“At the very beginning,” Ramírez explains, “Mendoza was a mere presence, serving as a catalyst for Ralph Sarchie to solve the cases that he was investigating. I told Scott that I felt that we needed to find a journey for the character, that Mendoza will discover something about himself by getting to know Sarchie, that he shouldn’t only have religious and philosophical answers for Sarchie, but that there’s something that Sarchie brings to him as well. There’s certain access that the priest doesn’t have, and certain information that the police officer doesn’t have, so they kind of feed each other in order to solve these cases. In the beginning, they couldn’t care less about working together, but one has what the other one needs in order to solve the case.”

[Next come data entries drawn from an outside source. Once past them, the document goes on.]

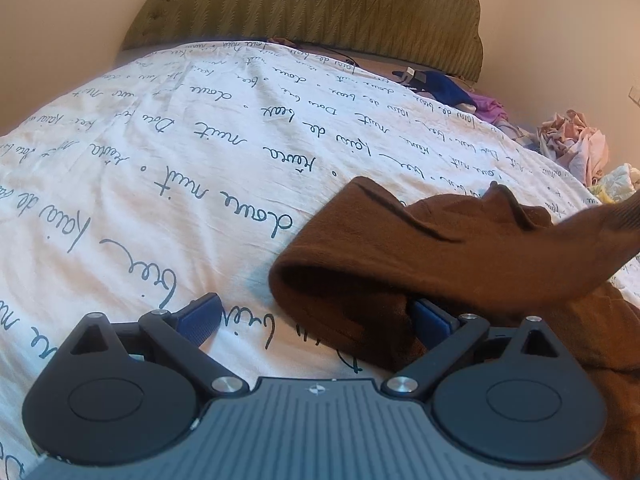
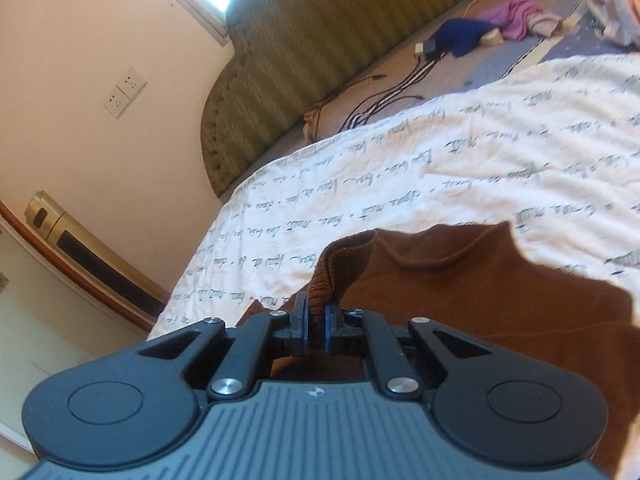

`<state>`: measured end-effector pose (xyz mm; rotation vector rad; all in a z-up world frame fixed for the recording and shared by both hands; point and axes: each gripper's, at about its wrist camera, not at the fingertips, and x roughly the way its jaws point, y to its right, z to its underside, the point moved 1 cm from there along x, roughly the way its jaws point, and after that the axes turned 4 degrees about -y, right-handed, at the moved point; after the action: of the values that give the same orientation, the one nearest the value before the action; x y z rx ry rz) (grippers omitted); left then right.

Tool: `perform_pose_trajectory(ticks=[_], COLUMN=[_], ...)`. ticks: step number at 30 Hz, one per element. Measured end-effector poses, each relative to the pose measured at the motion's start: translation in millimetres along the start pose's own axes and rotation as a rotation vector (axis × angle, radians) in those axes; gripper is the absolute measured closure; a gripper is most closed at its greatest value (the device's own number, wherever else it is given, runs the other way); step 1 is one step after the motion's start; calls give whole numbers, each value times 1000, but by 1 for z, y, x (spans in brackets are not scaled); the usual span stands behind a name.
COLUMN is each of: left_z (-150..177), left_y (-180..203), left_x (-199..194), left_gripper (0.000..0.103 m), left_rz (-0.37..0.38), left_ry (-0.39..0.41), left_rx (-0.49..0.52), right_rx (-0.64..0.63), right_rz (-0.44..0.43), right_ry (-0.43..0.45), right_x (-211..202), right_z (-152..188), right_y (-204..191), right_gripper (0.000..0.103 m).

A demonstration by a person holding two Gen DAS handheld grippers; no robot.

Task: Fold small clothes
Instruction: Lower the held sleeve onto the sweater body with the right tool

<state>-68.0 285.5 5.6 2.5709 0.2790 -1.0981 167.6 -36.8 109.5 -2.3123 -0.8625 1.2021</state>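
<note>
Our right gripper (image 2: 316,322) is pinching a ribbed edge of the brown garment (image 2: 480,300) between its blue pads (image 2: 306,328), the jaws drawn close together with only the knit cloth between them, and that pinched strip is rising up out of the jaws towards the camera's upper view. We are seeing the rest of the brown garment spreading out to the right of the gripper across the white bedspread (image 2: 460,168), which is printed with lines of dark handwriting. Our left gripper (image 1: 316,320) is sitting low over the same bedspread (image 1: 160,168) with its jaws spread wide; the left blue pad (image 1: 200,316) is lying bare against the printed cloth, while the right pad (image 1: 430,322) is tucked under a rolled fold of the brown garment (image 1: 400,264), so nothing is being squeezed between them. In the left wrist view a stretch of the garment is lifting up and away to the right edge, where a ribbed band is showing. Beyond the bed we are looking at an olive-green padded headboard (image 1: 320,4), and near it a blue cloth (image 1: 444,86) and a purple cloth (image 1: 488,104) are lying close together, with a heap of pale pink clothes (image 1: 572,144) further right. In the right wrist view a wall socket (image 2: 125,92) is sitting on the cream wall left of the headboard (image 2: 304,52).
</note>
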Motion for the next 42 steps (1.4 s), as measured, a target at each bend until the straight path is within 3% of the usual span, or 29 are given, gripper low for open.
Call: perform_pose_trajectory(ticks=[9, 15, 18, 22, 25, 27, 30, 32, 34, 36, 37, 39, 40, 41, 42], left_z=[2, -19, -40, -55, -57, -59, -60, -60, -61, -64, -65, -64, -64, -63, -63], left_y=[0, 6, 19, 39, 38, 39, 38, 26, 17, 14, 11, 5, 3, 2, 1], left_x=[-16, -66, -70, -45, -19, 2, 33, 37, 29, 29, 33, 45, 48, 51, 53], left_gripper=[5, 5, 2, 3, 2, 3, 5, 15, 9, 10, 14, 35, 67, 90, 95], left_rz=[7, 63, 131, 170, 224, 226, 70, 0, 98, 143, 163, 222, 224, 229, 255], left_ry=[-11, 112, 123, 59, -9, -67, -159, -187, -180, -190, -220, -276, -288, -299, -303], left_rx=[24, -4, -26, -27, -95, -97, -46, -87, -138, -135, -157, -223, -237, -249, -269], right_rx=[39, 69, 41, 56, -6, -11, -35, -50, -66, -46, -33, -21, -23, -29, -33], right_rz=[88, 114, 166, 184, 258, 256, 292, 306, 341, 335, 328, 318, 316, 322, 326], right_ry=[9, 33, 25, 49, -8, -32, -46, -70, -112, -125, -116, -104, -106, -105, -103], right_x=[-26, -46, -51, -65, -58, -56, -53, -51, -41, -34, -34, -35, -36, -36, -36], right_z=[16, 21, 28, 37, 43, 48, 55, 59, 66, 72, 73, 76, 77, 77, 78], right_y=[50, 76, 83, 94, 96, 99, 102, 108, 116, 123, 125, 125, 124, 123, 122], right_gripper=[97, 97, 97, 97, 97, 97, 97, 97, 96, 96, 96, 94, 94, 94, 94])
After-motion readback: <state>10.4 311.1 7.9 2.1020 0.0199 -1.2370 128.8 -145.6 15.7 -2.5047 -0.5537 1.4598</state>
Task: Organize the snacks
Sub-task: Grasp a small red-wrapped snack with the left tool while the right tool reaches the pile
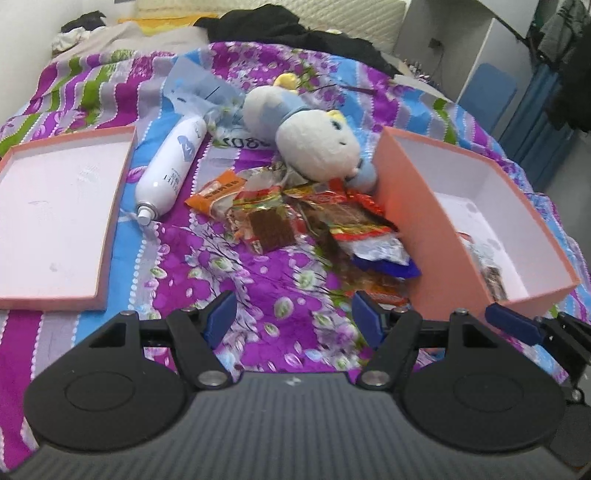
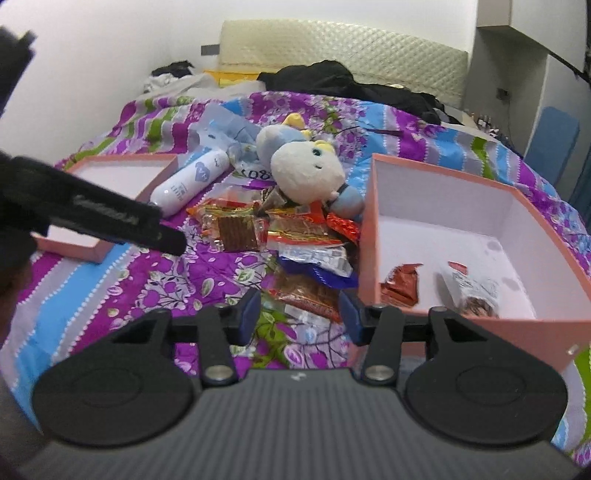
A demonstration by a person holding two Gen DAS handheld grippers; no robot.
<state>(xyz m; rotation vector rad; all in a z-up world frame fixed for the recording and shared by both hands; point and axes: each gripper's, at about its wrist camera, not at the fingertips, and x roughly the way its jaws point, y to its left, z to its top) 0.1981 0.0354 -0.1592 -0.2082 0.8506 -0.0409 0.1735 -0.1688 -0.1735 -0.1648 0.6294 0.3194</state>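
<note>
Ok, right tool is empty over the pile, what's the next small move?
Probably ease the right tool down onto the nearest snack packet and close. Its jaws are open with nothing between them, that packet lies just ahead, and the pink box beside it already holds two snacks.

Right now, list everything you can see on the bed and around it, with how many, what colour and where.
pink box: one, pink outside, white inside, right side; two snack packets inside
lid: one, pink rim, white inside, left side, lying open
snack packets: a loose pile, orange, red, blue, between lid and box
spray bottle: one, white, lying beside the lid
plush toy: one, cream and pale blue, behind the pile
bedspread: purple floral, striped
dark clothing: near the headboard
left gripper: black, blue pads, jaws open, empty
right gripper: same, jaws open, over the nearest packets
</note>
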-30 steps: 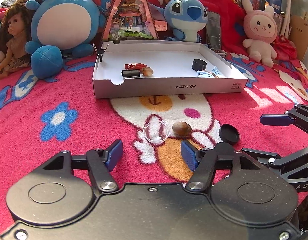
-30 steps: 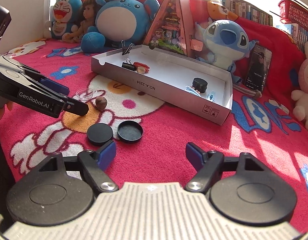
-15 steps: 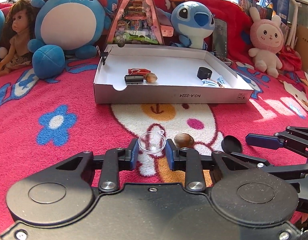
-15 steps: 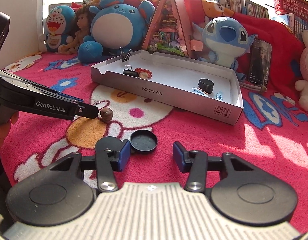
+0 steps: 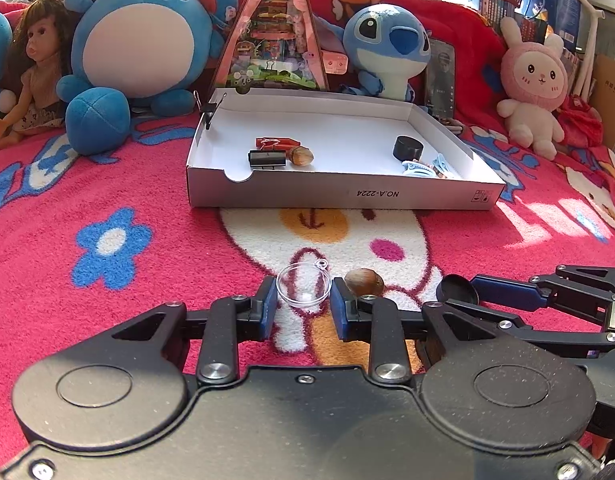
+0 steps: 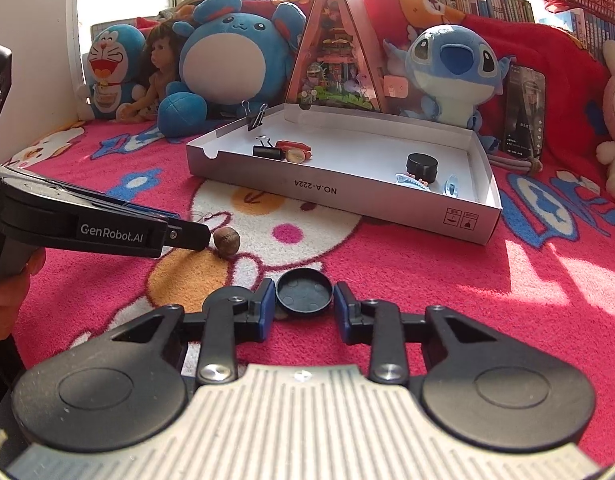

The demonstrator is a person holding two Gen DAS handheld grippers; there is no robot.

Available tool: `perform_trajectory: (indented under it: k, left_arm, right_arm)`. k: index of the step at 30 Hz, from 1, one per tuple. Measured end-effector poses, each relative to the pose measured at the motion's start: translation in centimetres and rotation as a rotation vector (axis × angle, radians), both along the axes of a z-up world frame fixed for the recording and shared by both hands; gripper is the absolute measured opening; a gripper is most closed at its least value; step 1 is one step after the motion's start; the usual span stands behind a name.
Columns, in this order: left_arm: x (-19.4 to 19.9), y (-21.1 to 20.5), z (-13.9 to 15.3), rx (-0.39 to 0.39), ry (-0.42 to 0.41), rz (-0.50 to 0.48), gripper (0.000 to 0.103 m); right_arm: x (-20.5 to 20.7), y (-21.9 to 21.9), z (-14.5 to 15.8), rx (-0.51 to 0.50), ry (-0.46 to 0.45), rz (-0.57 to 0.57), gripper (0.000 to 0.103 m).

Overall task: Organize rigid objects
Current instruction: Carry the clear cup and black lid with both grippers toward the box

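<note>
My left gripper (image 5: 303, 304) is shut on a clear plastic half-sphere (image 5: 304, 285) on the pink rug. A brown nut (image 5: 364, 282) lies just right of it, also seen in the right wrist view (image 6: 226, 242). My right gripper (image 6: 304, 307) is shut on a black round lid (image 6: 304, 293), hollow side up; a second black lid is hidden behind its left finger. The white cardboard box (image 5: 339, 194) ahead holds binder clips (image 5: 267, 157), a nut (image 5: 301, 155), a black cap (image 5: 407, 148) and blue hair clips (image 5: 417, 169).
Plush toys, a doll (image 5: 31, 80) and a triangular display house (image 5: 275, 28) line the back behind the box. A pink bunny plush (image 5: 535, 92) sits at the far right. The left gripper body (image 6: 99, 228) reaches in from the left in the right wrist view.
Both grippers moved forward and closed: the left on the clear half-sphere, the right on the open black lid.
</note>
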State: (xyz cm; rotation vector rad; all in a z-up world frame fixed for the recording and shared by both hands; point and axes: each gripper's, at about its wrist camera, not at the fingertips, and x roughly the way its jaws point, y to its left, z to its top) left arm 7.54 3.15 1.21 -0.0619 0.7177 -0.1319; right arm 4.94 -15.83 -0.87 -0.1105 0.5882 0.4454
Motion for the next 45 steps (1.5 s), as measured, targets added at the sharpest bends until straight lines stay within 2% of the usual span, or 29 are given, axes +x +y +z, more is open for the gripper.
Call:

To prepare for his role, Ramírez felt that “it was very important to understand what a priest thinks and feels when he’s not giving the sermon in church on Sundays. I was lucky enough to talk to priests who were open to share their everyday feelings and anxieties. I also researched exorcism, and the psychological and emotional consequences that come from performing such a rite. The interviews that I did and the information that I collected indicated that it’s very close to post-traumatic stress disorder, because when you face the devil, you are going to war.”

In “Deliver Us From Evil,” Sergeant Ralph Sarchie of the NYPD has seen his share of darkness on the mean streets of the South Bronx. He has witnessed behavior on the outer edges of inhumanity, and it has begun to darken his soul, to the point of affecting his relationship with his wife and their young daughter.
But when the increasingly troubled Sarchie is summoned to investigate a bizarre incident, the events which follow will test the pragmatic Sarchie’s beliefs and understanding. He finds himself in a tenuous alliance with Joe Mendoza, a renegade priest whose own faith has been tested more than once, and who tries to convince a skeptical Sarchie that the increasingly horrifying occurrences are nothing less than an encounter with several cases of demonic possession.
Opening across the Philippines on July 02, “Deliver Us From Evil” is distributed by Columbia Pictures, local office of Sony Pictures Releasing International.